*** Opening of The data ***

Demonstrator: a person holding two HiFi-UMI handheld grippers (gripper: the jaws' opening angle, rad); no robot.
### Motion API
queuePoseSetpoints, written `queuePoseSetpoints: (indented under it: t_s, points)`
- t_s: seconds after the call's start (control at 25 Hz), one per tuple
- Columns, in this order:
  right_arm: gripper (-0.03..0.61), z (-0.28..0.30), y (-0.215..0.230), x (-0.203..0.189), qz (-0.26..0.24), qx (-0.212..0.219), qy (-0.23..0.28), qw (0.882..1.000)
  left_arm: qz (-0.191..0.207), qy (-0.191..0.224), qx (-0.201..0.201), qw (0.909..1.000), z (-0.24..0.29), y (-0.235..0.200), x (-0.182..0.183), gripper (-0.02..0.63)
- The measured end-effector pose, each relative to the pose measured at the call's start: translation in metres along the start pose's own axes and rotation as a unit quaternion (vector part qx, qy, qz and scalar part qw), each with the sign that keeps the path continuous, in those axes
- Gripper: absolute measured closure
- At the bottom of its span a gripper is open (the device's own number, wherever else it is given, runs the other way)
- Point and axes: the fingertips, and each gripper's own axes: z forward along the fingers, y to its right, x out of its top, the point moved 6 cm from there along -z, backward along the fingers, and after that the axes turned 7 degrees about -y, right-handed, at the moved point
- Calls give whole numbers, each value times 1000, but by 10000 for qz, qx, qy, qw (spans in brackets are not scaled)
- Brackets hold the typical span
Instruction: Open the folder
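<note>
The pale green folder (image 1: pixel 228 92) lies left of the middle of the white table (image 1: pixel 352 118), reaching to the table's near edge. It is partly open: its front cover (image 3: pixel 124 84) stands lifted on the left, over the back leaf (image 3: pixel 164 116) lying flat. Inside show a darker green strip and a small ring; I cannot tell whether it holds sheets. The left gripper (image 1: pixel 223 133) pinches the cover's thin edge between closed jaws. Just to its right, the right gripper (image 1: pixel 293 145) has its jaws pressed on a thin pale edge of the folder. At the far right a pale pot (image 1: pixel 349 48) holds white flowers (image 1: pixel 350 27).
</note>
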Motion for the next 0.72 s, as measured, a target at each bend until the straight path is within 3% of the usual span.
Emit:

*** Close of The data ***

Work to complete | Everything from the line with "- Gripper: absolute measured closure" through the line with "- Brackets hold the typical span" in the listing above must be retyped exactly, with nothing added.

Response |
- Gripper: absolute measured closure
- At the bottom of its span a gripper is open (the device's own number, wherever else it is given, runs the other way)
- Point and axes: the fingertips, and each gripper's own axes: z forward along the fingers, y to its right, x out of its top, the point moved 6 cm from there along -z, backward along the fingers, and after that the axes turned 7 degrees about -y, right-handed, at the moved point
- Calls give whole numbers, each value times 1000, but by 10000 for qz, qx, qy, qw (spans in brackets are not scaled)
- Brackets hold the typical span

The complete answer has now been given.